Polymorphism is of extraordinary importance to the pharmaceutical industry. In many cases, the same drug crystallizes with different structures, in different polymorphs. For example, at least 67% of steroids, 40% of sulphonamides, and 63% of barbiturates form polymorphs.
The molecule, which is the active compound, is the same in the different polymorphs, and when we take a drug it dissolves. So why is polymorphism an issue? Because, as you already know, the properties of each polymorph are different. Stability, solubility, dissolving speed and bioavailability depend on the polymorph into which the drug crystallizes. Controlling polymorphic crystallization is crucial for every pharmaceutical company.
A typical example of this problem is the case of Norvir, a drug (on the left) for treating patients infected with human immunodeficiency virus type 1, which acts by inhibiting the protease (on the right). Crystallized with a structure that was believed unique, after several years on the market some batches did not pass the solubility tests. It was discovered that during the production process the drug had crystallized with a more stable structure that dissolved more slowly. The product had to be withdrawn from the market, new formulas re-patented, the crystallization studied and the whole production process redesigned, which meant losses of millions for the company.
Sometimes the consequences of a polymorphic transition can be catastrophic, such as in the case of the polymorphic transformations of ammonium nitrate. Or they can be economically important, as in the case of calcium carbonate or of gypsum. For we still do not know how to control polymorphic crystallization, whether that of ritonavir, ammonium nitrate, calcium carbonate or many other compounds.

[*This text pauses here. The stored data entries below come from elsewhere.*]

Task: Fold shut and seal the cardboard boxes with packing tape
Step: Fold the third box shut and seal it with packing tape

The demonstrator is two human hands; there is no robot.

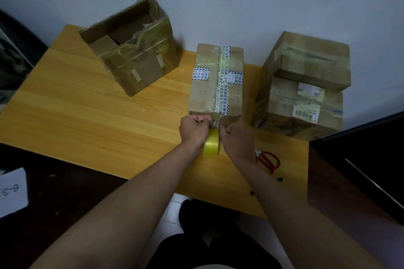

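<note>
A closed cardboard box [216,81] with printed white tape across its top stands in the middle of the wooden table [87,105]. At the box's near edge my left hand [194,130] has its fingers curled, with the thumb pressed on the tape strip. My right hand [237,137] is just right of it, fingers curled at the same strip. Between the two hands, below the box edge, is a yellow roll of packing tape [211,143]. Which hand bears the roll is hidden.
An open, torn box [133,50] stands at the far left of the table. Two taped boxes [306,85] are stacked at the right. Red-handled scissors [267,160] lie by my right wrist. A dark surface with a "6-3" paper label [13,191] lies at the left.
</note>
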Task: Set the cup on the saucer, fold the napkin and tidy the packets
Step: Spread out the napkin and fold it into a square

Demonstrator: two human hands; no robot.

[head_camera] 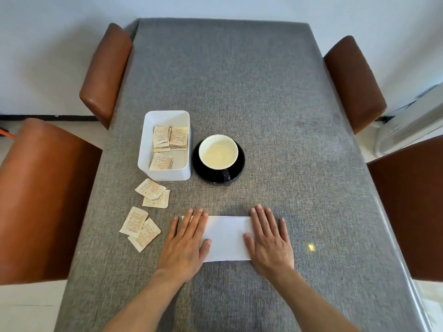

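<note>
Black cup (218,155), white inside, sits on black saucer (236,174), handle toward the person. That step reads as done.

Step in hand: the napkin fold. White napkin (226,238) lies as a flat rectangle on the grey table (239,92), near the front edge. Left hand (185,243) lies flat over its left end, fingers extended and slightly spread, palm down, gripping nothing. Right hand (269,240) lies the same way over the right end, flat and open, holding nothing. Both appear to press or smooth the napkin. Whether it is already folded once cannot be told for certain; the long narrow shape suggests so.

Packets: several lie inside the white box (165,174), just left of the saucer. Four loose packets (146,212) remain on the table in front of the box, in two overlapping pairs, left of the left hand.

Judgement on next move: either a further fold, which calls for pinching one end and carrying it over to meet the other, or gathering the loose packets into the box, the left hand being nearer.
</note>
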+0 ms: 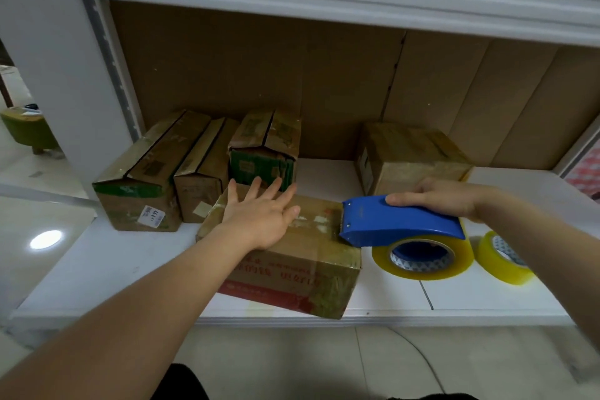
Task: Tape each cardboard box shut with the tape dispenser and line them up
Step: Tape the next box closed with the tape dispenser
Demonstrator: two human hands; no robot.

However, life itself knows how to do so with enviable precision. Bird eggshells are always made of calcite, a polymorph of calcium carbonate. Reptile eggshells are always aragonite, another polymorph of calcium carbonate. Furthermore, in mollusc shells like those of Haliotis (abalone), life knows how to precipitate nacre (mother-of-pearl) with an aragonite structure just a few microns from the outer layers of calcite.